# [TASK BRIEF]
Write out each line of the entries exactly, starting at the first and finishing with the line that contains "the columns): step".

# [SUPPLIED MATERIAL]
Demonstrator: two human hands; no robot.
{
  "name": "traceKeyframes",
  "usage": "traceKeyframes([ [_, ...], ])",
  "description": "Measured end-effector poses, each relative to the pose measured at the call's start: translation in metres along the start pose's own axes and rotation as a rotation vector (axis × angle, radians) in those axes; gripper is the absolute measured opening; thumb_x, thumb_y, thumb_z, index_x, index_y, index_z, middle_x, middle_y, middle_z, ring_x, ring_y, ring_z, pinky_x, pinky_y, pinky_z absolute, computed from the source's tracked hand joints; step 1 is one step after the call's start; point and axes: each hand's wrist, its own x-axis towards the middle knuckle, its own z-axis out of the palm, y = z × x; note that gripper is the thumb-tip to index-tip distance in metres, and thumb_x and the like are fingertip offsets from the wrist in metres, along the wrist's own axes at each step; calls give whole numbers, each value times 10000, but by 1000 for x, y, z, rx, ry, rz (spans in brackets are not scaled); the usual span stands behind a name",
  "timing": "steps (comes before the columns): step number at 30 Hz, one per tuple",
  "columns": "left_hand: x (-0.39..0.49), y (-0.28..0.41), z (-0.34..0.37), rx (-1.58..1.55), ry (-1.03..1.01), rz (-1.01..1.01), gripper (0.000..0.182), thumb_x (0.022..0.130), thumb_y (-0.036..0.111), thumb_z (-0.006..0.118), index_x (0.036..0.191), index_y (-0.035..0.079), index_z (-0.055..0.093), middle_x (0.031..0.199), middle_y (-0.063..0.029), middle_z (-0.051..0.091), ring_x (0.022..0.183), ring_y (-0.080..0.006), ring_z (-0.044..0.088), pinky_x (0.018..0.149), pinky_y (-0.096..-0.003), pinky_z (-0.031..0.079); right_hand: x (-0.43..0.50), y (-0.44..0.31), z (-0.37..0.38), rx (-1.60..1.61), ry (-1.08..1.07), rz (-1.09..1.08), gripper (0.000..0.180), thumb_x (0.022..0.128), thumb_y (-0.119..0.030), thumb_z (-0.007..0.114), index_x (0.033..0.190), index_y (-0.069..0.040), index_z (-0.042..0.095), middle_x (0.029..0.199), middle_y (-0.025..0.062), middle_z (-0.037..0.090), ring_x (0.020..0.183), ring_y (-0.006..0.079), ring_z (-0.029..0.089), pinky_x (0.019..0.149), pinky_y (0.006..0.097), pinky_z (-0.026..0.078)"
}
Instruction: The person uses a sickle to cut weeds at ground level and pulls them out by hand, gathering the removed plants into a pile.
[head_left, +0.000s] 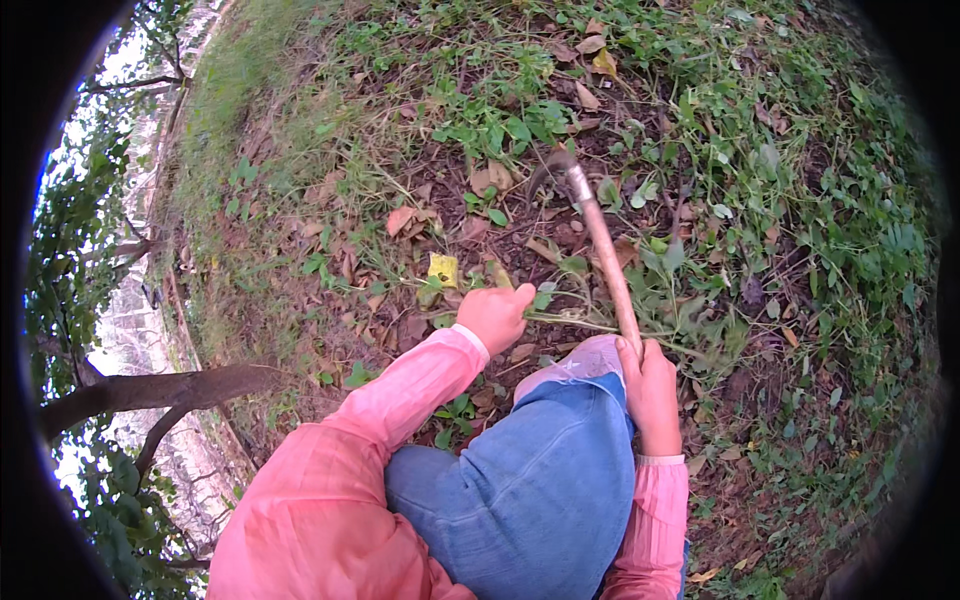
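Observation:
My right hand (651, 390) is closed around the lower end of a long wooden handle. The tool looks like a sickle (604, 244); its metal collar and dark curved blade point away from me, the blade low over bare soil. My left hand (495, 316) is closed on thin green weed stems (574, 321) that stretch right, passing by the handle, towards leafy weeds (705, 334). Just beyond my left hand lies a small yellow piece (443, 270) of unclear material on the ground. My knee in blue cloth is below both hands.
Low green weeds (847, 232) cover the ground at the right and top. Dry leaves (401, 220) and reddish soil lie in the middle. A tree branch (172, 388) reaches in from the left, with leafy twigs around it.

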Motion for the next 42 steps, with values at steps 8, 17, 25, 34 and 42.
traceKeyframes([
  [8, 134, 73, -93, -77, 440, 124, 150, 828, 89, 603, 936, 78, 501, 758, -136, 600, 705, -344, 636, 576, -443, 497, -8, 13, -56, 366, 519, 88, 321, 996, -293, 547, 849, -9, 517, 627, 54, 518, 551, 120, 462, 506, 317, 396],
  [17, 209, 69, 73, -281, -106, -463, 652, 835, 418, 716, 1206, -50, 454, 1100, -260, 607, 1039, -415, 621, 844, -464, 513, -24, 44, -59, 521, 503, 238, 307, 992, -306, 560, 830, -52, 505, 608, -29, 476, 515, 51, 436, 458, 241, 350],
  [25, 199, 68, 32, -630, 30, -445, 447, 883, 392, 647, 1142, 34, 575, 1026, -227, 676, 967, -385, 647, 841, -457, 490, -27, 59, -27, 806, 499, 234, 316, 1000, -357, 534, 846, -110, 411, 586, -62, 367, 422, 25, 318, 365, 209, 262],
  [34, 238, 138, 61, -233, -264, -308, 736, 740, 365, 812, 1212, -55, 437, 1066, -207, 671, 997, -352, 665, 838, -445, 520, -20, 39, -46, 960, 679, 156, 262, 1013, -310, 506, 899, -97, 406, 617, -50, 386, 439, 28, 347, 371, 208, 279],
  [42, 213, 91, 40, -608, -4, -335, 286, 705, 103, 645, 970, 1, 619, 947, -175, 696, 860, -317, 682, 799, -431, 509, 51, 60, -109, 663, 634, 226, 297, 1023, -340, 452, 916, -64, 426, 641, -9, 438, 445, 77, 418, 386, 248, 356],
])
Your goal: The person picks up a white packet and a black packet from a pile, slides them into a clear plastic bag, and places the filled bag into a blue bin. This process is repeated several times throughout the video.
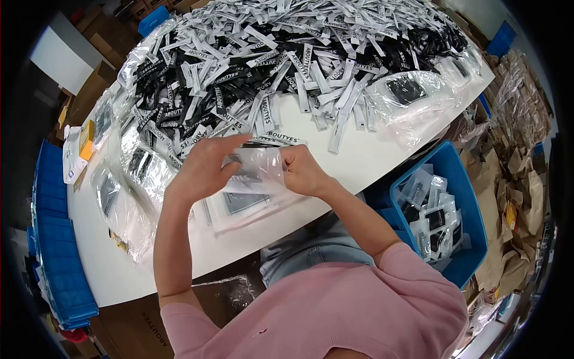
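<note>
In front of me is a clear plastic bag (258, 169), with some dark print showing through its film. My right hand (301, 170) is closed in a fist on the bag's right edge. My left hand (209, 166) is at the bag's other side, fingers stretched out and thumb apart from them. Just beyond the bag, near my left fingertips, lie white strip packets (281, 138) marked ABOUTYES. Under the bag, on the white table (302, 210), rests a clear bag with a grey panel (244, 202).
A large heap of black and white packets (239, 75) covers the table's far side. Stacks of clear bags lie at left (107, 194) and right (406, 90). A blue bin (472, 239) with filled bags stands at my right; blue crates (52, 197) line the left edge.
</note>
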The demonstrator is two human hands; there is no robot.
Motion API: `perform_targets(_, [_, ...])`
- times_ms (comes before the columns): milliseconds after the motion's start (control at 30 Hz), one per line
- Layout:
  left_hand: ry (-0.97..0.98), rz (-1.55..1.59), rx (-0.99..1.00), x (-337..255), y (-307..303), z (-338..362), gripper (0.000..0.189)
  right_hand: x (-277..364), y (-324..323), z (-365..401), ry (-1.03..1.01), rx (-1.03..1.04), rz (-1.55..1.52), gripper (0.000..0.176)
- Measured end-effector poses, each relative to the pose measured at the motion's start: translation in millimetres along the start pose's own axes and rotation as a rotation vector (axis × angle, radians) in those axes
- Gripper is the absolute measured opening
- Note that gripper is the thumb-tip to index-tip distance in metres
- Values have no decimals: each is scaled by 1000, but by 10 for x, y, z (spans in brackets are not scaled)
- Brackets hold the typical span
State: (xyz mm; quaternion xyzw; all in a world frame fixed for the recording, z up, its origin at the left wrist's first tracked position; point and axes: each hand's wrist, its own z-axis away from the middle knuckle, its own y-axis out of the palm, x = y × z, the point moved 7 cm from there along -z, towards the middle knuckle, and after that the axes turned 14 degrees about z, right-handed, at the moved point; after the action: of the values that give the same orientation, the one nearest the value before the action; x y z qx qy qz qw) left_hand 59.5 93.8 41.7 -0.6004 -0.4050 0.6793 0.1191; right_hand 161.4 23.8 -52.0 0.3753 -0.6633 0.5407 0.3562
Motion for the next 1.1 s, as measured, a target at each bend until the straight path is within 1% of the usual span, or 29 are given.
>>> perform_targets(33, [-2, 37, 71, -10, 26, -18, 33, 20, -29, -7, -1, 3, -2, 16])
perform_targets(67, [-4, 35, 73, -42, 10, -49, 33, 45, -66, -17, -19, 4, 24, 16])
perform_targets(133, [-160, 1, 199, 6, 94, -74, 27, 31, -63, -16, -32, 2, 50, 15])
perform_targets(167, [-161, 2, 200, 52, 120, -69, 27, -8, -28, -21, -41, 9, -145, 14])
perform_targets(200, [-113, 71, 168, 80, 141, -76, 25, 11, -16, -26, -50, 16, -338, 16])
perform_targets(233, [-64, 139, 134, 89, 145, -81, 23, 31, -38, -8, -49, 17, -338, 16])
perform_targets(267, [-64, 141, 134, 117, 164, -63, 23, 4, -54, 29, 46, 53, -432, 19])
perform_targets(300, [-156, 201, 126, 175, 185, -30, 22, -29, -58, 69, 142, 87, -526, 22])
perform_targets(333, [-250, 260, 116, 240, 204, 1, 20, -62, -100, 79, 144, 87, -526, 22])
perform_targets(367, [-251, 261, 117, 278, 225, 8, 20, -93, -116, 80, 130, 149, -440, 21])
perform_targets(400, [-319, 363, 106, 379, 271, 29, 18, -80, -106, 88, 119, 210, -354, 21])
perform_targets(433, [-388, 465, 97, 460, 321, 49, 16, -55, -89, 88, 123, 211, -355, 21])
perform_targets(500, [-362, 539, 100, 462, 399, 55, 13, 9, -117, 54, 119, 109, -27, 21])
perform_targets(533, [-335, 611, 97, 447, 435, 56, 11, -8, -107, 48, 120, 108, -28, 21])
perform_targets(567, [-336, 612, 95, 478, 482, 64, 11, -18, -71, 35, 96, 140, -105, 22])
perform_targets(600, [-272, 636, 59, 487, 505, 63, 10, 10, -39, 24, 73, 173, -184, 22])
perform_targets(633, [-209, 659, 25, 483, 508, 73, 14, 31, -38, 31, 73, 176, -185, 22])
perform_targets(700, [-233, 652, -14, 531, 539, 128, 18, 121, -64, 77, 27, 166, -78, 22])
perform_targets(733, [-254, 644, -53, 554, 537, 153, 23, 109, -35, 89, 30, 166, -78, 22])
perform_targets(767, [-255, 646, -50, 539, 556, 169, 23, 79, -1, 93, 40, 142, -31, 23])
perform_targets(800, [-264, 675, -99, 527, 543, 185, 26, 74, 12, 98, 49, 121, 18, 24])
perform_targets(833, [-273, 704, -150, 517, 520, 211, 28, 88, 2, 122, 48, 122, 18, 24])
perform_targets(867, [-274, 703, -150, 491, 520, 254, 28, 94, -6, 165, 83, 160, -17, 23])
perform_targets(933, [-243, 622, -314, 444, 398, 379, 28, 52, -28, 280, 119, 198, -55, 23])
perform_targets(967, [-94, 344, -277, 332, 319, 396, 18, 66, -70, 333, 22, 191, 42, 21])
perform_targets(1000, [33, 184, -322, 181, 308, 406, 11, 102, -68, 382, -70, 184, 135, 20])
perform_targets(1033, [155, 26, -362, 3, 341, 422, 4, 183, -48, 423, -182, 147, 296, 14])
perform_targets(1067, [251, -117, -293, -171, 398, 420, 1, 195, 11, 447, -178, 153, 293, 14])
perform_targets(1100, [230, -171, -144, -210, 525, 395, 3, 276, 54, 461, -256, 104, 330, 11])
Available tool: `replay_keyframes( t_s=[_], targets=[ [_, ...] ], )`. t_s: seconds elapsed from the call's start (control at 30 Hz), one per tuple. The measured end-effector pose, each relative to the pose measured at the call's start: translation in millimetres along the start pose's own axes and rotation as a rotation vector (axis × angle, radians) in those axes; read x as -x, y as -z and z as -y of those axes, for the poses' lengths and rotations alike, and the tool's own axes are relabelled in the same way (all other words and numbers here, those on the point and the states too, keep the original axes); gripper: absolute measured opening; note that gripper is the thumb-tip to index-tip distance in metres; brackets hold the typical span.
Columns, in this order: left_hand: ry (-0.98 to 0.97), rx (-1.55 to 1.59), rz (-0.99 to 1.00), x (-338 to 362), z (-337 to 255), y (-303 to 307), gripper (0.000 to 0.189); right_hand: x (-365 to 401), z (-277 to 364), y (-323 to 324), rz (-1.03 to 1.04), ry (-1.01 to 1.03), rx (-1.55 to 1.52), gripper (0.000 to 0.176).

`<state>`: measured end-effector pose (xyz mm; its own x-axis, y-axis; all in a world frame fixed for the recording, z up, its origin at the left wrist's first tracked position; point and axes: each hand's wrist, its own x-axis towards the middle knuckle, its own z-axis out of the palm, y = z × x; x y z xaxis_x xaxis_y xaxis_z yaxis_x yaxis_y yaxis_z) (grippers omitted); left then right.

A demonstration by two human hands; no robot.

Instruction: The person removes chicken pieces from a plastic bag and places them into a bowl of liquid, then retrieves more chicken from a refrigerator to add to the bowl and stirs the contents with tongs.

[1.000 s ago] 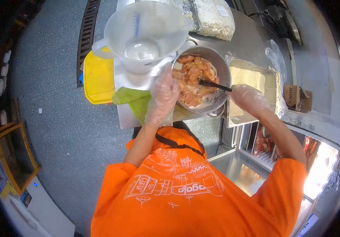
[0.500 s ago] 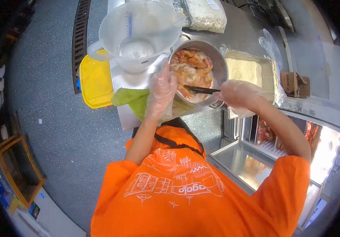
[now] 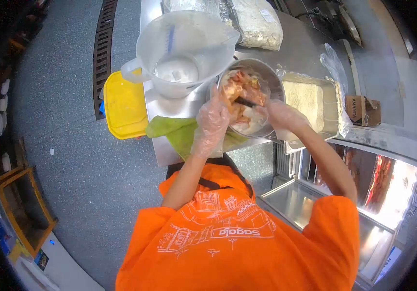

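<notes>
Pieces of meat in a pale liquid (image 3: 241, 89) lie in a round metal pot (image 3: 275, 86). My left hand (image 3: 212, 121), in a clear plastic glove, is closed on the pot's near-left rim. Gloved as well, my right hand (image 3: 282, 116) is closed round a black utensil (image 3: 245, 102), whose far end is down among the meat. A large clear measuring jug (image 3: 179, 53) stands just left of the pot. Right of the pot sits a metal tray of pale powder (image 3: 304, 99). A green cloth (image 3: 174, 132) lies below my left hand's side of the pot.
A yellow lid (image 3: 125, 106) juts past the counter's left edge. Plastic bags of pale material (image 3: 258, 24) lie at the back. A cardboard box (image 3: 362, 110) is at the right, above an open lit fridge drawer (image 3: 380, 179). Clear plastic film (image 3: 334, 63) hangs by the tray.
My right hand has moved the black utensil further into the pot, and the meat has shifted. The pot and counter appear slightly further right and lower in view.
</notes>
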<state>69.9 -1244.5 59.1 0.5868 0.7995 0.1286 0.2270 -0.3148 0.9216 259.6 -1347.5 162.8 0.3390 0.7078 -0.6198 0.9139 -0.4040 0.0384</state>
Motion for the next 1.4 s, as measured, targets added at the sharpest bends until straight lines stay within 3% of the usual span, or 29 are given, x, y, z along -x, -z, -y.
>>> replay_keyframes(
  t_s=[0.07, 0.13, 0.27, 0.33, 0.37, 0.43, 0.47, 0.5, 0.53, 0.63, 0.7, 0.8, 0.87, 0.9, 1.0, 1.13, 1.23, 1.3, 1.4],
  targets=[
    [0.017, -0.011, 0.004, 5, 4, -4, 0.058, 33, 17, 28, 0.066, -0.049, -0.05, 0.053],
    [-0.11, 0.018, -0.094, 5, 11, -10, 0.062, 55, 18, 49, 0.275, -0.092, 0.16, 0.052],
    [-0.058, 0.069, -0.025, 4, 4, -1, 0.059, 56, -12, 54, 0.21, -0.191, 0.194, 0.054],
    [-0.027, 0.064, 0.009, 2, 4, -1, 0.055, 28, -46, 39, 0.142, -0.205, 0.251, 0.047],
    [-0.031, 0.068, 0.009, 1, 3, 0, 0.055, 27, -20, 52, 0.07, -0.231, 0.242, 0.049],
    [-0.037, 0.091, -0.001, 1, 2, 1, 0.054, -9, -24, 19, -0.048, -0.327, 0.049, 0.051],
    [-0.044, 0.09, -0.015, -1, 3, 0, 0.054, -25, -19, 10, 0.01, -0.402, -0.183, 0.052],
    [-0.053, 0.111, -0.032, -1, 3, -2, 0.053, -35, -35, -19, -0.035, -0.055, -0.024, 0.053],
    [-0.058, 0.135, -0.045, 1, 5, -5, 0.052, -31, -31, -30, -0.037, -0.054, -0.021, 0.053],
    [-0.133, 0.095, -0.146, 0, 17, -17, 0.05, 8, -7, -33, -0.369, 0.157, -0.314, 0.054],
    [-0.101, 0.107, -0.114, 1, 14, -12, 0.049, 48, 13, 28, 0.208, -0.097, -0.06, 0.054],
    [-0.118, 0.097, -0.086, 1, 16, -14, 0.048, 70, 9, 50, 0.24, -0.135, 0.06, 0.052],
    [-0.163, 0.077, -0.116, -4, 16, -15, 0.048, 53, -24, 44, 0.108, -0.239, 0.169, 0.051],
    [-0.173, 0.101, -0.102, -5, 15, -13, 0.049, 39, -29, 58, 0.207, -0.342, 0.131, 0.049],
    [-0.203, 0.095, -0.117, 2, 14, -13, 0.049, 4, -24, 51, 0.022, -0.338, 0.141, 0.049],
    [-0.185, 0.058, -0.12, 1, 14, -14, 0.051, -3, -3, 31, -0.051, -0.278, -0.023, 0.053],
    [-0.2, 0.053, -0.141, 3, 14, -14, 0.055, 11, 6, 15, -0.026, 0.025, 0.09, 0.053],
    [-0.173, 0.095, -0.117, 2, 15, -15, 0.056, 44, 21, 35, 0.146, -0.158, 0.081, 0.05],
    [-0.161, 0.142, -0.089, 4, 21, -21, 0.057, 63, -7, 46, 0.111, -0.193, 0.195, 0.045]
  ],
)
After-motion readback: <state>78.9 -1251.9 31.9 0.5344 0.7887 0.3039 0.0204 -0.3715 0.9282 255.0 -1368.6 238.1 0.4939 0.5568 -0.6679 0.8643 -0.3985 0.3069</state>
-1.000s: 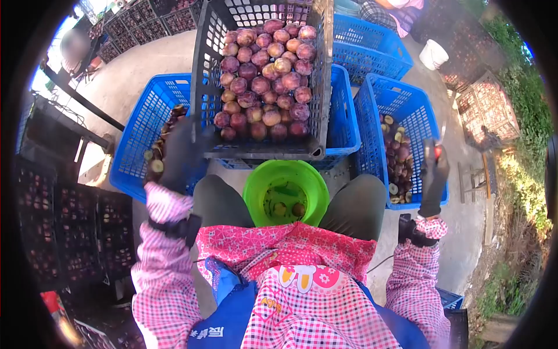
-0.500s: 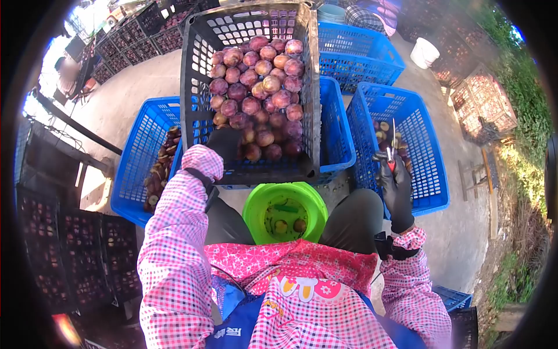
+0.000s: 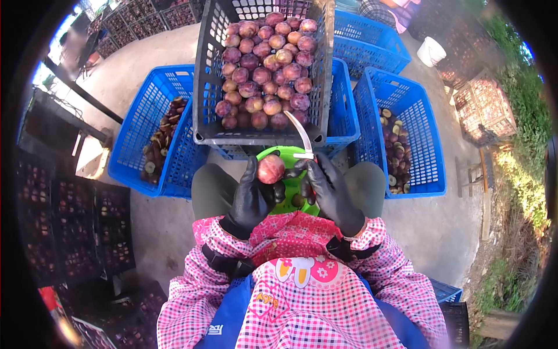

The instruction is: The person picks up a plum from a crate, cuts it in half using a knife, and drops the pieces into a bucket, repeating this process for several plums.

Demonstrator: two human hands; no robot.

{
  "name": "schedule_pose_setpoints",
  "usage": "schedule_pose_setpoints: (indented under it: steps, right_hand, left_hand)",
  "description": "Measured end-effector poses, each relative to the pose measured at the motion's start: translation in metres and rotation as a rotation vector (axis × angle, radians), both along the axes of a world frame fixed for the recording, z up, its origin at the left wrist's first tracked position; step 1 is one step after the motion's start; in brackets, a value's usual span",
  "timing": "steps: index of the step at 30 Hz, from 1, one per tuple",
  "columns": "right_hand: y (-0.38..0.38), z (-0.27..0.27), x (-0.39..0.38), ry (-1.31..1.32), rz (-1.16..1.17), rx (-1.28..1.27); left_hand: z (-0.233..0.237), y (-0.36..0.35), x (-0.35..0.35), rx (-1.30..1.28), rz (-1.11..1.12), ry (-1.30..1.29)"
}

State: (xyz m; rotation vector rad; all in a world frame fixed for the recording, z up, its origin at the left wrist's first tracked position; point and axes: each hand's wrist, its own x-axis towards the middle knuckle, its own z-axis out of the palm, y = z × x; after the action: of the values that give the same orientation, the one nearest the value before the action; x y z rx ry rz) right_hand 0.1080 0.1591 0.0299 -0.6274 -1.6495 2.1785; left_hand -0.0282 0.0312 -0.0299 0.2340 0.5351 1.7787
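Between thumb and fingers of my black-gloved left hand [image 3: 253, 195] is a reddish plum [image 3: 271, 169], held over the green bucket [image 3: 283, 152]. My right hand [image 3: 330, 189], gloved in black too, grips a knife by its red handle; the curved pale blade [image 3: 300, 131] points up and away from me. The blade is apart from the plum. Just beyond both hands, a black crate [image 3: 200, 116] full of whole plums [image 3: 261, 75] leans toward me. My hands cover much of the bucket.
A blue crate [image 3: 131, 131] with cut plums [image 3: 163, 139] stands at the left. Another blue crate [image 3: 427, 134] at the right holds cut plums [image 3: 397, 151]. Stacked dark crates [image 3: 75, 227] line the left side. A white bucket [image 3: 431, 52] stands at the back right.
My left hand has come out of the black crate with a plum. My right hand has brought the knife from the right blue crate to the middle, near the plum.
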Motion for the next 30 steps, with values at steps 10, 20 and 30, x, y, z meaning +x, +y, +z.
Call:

# [REPLY TO THE EXERCISE]
Demonstrator: two human hands; no robot.
{
  "name": "traceKeyframes",
  "usage": "traceKeyframes([ [_, ...], ])",
  "description": "Measured end-effector poses, each relative to the pose measured at the call's start: translation in metres along the start pose's own axes and rotation as a rotation vector (axis × angle, radians) in those axes; gripper is the absolute measured opening; thumb_x, thumb_y, thumb_z, index_x, index_y, index_z, middle_x, middle_y, middle_z, ring_x, ring_y, ring_z, pinky_x, pinky_y, pinky_z absolute, computed from the source's tracked hand joints; step 1 is one step after the call's start; point and axes: each hand's wrist, its own x-axis towards the middle knuckle, its own z-axis out of the palm, y = z × x; note that gripper is the thumb-tip to index-tip distance in metres, and thumb_x and the like are fingertip offsets from the wrist in metres, along the wrist's own axes at each step; calls give whole numbers, each value times 10000, but by 1000 for x, y, z, rx, ry, rz (spans in brackets are not scaled); the usual span stands behind a name",
  "timing": "steps (comes before the columns): step number at 30 Hz, one per tuple",

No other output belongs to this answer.